A: The iconic cemetery has been around since 1850, when 6 acres were purchased for a public burial ground for Atlanta, which had about 2,500 residents at the time. Even though it was designed as a "rural garden cemetery," it was originally called by the less idyllic and unoriginal names of Atlanta Graveyard and City Burial Place. Thousands of Civil War deaths forced to cemetery to grow to its present 48 acres, and it was renamed in 1872. More than 70,000 people are buried at Oakland, including former Atlanta mayor Maynard Jackson, "Gone With the Wind" author Margaret Mitchell and golf legend Bobby Jones, but there are only about 40,000 markers. There are 3,000 unmarked graves of Confederate soldiers and about 17,500 unmarked graves in Potter's Field. And even though it's crowded, an average of one person is buried a month in Oakland.

Q: I think I remember that the last segment of I-75 to be built was in Atlanta. Is that true, and when was it finished?
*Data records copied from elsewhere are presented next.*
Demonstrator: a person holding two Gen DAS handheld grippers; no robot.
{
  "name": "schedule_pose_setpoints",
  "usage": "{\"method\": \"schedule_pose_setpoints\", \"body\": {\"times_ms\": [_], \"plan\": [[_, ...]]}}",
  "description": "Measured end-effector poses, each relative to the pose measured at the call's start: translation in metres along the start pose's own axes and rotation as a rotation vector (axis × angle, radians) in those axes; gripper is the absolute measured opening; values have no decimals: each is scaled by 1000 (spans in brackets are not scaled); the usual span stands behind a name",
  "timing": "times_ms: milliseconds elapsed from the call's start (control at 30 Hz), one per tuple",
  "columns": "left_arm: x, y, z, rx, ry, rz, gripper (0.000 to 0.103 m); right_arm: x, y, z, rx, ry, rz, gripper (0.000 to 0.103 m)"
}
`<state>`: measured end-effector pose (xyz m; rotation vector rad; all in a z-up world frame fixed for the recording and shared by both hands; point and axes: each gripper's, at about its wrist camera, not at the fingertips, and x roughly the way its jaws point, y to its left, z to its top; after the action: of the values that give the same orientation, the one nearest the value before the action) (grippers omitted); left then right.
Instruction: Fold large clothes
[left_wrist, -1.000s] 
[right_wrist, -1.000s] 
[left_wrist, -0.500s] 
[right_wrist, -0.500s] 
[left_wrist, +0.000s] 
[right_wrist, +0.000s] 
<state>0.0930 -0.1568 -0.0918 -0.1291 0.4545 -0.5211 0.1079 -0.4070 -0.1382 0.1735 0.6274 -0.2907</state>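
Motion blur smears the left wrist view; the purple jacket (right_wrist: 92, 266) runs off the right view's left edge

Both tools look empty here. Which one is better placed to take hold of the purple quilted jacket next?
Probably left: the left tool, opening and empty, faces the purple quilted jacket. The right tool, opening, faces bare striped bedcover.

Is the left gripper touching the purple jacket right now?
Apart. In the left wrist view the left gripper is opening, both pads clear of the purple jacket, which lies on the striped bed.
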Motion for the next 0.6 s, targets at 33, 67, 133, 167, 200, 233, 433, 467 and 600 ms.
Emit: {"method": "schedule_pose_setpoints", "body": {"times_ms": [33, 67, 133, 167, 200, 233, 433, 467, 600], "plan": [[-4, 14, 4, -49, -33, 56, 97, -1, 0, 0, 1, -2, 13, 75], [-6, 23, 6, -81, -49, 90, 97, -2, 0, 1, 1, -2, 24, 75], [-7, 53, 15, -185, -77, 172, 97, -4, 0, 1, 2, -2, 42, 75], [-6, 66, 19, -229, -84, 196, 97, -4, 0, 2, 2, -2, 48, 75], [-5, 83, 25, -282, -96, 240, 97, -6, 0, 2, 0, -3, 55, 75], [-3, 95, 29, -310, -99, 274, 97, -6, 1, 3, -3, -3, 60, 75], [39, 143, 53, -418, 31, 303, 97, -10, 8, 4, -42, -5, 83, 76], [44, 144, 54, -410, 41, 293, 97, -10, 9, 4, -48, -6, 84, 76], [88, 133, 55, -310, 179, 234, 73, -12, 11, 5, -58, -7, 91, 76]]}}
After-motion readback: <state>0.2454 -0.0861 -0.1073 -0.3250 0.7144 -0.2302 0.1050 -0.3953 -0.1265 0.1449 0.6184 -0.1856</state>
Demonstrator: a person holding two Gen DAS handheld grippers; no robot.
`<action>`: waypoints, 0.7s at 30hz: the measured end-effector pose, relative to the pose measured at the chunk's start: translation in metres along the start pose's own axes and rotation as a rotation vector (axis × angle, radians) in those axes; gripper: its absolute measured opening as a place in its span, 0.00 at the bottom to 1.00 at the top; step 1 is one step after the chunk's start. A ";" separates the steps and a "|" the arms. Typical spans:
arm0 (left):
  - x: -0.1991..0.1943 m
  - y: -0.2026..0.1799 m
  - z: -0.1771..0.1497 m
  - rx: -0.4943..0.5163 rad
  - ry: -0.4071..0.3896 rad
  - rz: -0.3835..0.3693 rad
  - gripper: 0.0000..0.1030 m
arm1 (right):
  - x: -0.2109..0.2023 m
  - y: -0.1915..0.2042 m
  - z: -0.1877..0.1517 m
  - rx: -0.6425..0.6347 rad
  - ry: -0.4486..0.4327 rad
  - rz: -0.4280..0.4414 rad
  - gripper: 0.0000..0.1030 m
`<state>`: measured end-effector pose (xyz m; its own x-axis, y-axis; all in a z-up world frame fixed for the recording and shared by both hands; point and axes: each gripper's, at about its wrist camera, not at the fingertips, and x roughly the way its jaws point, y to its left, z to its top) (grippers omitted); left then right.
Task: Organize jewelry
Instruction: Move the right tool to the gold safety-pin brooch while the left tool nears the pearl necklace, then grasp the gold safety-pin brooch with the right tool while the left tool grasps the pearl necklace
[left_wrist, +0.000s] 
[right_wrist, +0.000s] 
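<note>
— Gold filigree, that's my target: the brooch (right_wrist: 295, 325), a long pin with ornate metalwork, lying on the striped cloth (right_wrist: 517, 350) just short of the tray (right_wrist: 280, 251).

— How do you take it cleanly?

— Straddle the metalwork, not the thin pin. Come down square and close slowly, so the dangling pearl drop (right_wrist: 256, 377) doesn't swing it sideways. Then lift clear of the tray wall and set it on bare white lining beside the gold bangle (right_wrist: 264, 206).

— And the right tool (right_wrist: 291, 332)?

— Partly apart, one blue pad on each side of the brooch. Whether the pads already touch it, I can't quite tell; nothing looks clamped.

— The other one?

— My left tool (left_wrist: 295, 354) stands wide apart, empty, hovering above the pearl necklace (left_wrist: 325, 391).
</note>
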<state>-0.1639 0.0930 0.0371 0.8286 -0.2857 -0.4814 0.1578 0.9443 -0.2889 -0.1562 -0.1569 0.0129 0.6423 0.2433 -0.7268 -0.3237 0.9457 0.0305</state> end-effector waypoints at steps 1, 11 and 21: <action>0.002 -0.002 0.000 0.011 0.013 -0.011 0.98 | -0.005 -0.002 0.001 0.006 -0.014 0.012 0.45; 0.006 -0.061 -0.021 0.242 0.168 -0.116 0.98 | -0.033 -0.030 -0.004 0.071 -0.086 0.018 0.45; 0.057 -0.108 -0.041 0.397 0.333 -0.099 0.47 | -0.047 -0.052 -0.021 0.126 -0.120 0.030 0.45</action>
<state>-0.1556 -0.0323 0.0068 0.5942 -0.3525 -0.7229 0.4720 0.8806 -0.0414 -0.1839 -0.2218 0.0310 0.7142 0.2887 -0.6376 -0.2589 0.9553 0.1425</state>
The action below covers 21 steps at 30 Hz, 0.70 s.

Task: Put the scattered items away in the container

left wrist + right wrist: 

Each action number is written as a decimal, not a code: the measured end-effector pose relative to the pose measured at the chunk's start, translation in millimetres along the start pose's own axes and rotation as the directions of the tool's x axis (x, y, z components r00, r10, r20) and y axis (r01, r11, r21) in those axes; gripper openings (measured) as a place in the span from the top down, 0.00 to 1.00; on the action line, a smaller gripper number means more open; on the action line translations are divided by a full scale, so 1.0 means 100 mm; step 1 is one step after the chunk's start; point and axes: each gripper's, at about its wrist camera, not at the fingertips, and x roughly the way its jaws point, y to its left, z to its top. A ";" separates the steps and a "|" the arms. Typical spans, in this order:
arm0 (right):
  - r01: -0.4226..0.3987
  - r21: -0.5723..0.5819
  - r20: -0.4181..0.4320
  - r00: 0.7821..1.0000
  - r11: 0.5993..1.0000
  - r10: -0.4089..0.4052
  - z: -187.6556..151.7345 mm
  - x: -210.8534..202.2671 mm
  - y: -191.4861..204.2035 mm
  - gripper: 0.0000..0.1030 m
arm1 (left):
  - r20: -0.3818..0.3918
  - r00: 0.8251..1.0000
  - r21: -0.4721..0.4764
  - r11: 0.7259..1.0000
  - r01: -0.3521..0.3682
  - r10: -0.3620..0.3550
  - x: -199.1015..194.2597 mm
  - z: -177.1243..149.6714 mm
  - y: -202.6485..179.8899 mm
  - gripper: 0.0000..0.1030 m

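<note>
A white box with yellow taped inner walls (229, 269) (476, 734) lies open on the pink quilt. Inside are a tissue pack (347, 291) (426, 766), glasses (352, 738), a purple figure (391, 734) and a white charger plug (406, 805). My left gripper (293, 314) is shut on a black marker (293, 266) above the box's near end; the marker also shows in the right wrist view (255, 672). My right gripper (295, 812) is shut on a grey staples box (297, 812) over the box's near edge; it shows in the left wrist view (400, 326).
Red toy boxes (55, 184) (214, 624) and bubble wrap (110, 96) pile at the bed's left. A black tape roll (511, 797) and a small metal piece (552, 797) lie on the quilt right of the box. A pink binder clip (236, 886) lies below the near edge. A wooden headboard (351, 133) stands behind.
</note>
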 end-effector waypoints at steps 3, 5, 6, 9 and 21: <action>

A: To answer the first part: Sort of. Growing up in Marietta in the 1970s, I remember the cleared land and hills of dirt where I-75 is today. The interstate stretched from Tampa, Fla., to Sault St. Marie, Mich., except for a gap from Cartersville to Marietta. Finally, on Dec. 21, 1977, the hole was plugged, making the highway unbroken from the Canadian border to Tampa. Nine years later, I-75 was extended from Tampa to the Miami area, a stretch that includes the appropriately named "Alligator Alley."

What do you want to know?

If you're new in town or just have questions about this special place we call home, ask us! E-mail Andy Johnston at q&a@ajc.com.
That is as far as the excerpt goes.